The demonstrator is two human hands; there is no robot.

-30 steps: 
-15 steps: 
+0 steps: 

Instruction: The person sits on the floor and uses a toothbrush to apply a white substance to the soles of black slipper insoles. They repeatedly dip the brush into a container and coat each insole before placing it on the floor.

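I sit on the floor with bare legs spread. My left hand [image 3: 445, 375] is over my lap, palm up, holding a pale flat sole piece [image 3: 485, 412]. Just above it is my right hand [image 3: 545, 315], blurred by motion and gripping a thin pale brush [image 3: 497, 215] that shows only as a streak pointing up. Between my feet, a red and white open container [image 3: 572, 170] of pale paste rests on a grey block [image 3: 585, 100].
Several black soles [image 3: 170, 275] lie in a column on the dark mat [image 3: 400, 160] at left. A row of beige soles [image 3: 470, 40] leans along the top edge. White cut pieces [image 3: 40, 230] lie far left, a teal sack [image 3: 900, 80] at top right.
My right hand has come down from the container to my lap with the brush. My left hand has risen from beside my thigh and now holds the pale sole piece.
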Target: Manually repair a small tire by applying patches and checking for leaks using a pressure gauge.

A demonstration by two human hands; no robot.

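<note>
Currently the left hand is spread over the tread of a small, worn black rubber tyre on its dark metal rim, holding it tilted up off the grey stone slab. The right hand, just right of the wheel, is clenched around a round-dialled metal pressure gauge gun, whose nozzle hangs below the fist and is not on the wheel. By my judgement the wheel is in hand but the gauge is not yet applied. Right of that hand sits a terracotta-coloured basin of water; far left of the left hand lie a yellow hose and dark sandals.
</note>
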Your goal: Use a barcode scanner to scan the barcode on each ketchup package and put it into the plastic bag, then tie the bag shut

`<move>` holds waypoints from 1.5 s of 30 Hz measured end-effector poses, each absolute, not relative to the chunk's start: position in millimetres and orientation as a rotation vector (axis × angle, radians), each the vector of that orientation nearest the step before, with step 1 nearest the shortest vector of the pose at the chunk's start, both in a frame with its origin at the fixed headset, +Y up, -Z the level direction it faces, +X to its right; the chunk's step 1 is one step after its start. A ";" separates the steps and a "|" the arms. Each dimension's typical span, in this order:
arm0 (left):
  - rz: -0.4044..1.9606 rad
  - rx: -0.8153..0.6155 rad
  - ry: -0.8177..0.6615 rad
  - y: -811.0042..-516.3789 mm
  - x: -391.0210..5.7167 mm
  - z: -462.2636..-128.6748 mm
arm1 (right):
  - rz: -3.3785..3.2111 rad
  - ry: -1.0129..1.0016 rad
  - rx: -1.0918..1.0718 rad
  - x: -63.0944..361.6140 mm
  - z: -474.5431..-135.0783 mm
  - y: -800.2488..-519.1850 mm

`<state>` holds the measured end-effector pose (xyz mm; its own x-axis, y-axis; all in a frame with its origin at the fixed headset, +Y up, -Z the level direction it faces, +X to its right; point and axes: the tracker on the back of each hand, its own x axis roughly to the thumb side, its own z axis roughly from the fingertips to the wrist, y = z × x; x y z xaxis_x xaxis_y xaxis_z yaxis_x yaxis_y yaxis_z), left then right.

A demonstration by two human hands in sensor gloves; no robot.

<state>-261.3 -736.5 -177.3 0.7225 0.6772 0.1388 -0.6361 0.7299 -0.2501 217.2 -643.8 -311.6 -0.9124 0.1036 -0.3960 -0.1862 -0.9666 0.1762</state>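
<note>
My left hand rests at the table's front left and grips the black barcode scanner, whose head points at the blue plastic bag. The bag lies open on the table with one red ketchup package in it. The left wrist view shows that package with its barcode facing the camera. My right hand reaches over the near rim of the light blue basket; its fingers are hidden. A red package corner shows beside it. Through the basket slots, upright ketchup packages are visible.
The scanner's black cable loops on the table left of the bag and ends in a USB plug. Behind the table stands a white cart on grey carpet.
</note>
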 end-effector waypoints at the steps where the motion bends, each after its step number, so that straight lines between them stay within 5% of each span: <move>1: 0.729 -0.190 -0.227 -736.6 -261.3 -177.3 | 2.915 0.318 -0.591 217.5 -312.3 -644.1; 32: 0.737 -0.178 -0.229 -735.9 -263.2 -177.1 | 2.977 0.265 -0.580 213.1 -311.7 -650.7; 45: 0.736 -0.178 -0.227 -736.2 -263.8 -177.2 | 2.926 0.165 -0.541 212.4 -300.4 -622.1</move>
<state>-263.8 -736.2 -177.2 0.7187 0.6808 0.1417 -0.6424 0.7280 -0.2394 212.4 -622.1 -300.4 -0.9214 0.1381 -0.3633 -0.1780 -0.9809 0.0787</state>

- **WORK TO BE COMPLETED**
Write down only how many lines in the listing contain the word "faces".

- **TASK SOLUTION**
2